#USCoreCPIMissesExpectations



The June Core CPI just came in below expectations, and while the headline drop is largely an energy story, the softer core print is exactly what the markets needed to see.

The Numbers

Headline CPI actually fell 0.1% month-over-month, the first monthly decline since early 2023, driven almost entirely by a sharp drop in gasoline prices. The annual headline rate eased to 3.8%, down from May's 4.2%.

The more important number is core CPI, which strips out volatile food and energy. Goldman Sachs had forecast a 0.17% monthly increase, and the actual print matched that softer forecast, bringing the annual core rate down to 2.8% from 2.9%. The Federal Reserve Bank of Cleveland's nowcast had been tracking core CPI at around 0.23%, so the actual figure came in below even that estimate.

Why This Matters for the Fed

This print lands at a critical moment. Rate hike odds had climbed to roughly 50% in recent days, up from less than 10% just a week ago. Fed Governor Christopher Waller had explicitly tied the case for a near-term rate hike to a strong core inflation reading. New York Fed President John Williams also signaled that monthly core readings above 0.2% on average would warrant a policy response.

A softer core print doesn't completely rule out a July hike, but it does lower the probability. The market will now focus heavily on Fed Chair Warsh's testimony to Congress later today. His recent comments at the ECB's Sintra forum suggested inflation risks have declined, and markets will parse his words closely for confirmation.

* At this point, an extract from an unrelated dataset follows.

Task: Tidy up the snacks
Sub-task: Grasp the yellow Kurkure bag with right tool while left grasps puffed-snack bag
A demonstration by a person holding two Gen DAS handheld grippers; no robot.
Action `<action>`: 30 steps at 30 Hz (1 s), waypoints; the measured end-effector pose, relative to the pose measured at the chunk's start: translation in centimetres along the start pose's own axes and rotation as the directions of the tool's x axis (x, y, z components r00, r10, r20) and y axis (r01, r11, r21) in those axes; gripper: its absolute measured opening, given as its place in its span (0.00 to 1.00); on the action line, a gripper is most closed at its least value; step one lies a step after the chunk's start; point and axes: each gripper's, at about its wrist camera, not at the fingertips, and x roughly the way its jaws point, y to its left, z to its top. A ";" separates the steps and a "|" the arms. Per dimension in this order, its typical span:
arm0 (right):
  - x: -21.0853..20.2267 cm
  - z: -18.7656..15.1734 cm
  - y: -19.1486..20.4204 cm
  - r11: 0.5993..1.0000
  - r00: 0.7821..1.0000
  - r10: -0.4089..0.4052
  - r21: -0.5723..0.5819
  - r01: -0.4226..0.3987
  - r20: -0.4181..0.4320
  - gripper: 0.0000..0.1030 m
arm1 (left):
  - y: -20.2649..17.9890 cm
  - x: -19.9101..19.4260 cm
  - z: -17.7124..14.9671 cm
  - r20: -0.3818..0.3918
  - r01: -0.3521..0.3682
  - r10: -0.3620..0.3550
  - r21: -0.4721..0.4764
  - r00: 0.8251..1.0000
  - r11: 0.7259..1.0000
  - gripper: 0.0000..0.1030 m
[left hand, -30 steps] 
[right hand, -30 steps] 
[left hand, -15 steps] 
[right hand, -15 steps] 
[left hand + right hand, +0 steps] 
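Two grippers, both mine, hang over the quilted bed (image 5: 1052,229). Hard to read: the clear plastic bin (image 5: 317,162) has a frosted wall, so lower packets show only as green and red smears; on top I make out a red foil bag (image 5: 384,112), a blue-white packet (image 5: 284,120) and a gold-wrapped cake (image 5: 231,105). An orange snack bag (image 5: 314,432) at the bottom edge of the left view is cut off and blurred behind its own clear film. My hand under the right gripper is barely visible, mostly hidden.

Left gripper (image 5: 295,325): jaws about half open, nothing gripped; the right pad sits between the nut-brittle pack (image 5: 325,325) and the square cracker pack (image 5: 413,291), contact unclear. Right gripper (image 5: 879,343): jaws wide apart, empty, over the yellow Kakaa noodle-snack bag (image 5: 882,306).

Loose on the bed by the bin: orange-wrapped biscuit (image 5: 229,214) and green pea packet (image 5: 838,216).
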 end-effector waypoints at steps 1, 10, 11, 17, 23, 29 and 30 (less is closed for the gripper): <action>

The Sticky Services Caveat

The dovish read comes with a warning label. The headline improvement is almost entirely a gasoline story. Core inflation remains sticky due to services like shelter, auto insurance, and travel, which are running at a 3.4% annual pace, well above the 2.6% pre-pandemic average. Prediction markets still show meaningful odds that full-year 2026 CPI finishes above 4.5%.

Broader Market Context

This CPI release follows a rough Monday for risk assets. The Nasdaq posted its worst decline in nearly three weeks, dropping 1.55% as semiconductor stocks led a tech retreat. Bitcoin slid more than 3% to below $62,000 as markets repriced rate hike odds. The simultaneous pressure from geopolitical tensions in the Middle East and hawkish Fed signals had created a two-front war for risk assets. Today's softer core print offers some relief on the Fed front, at least for now.

Bottom Line

The core CPI miss is a relief, but the inflation fight isn't over. The data supports the disinflation narrative, but the sticky services picture means the Fed is unlikely to declare victory anytime soon. If you are watching this for crypto, the immediate reaction could be positive, but the bigger driver will be whether this print shifts the Fed's tone enough to stop the rate-hike momentum.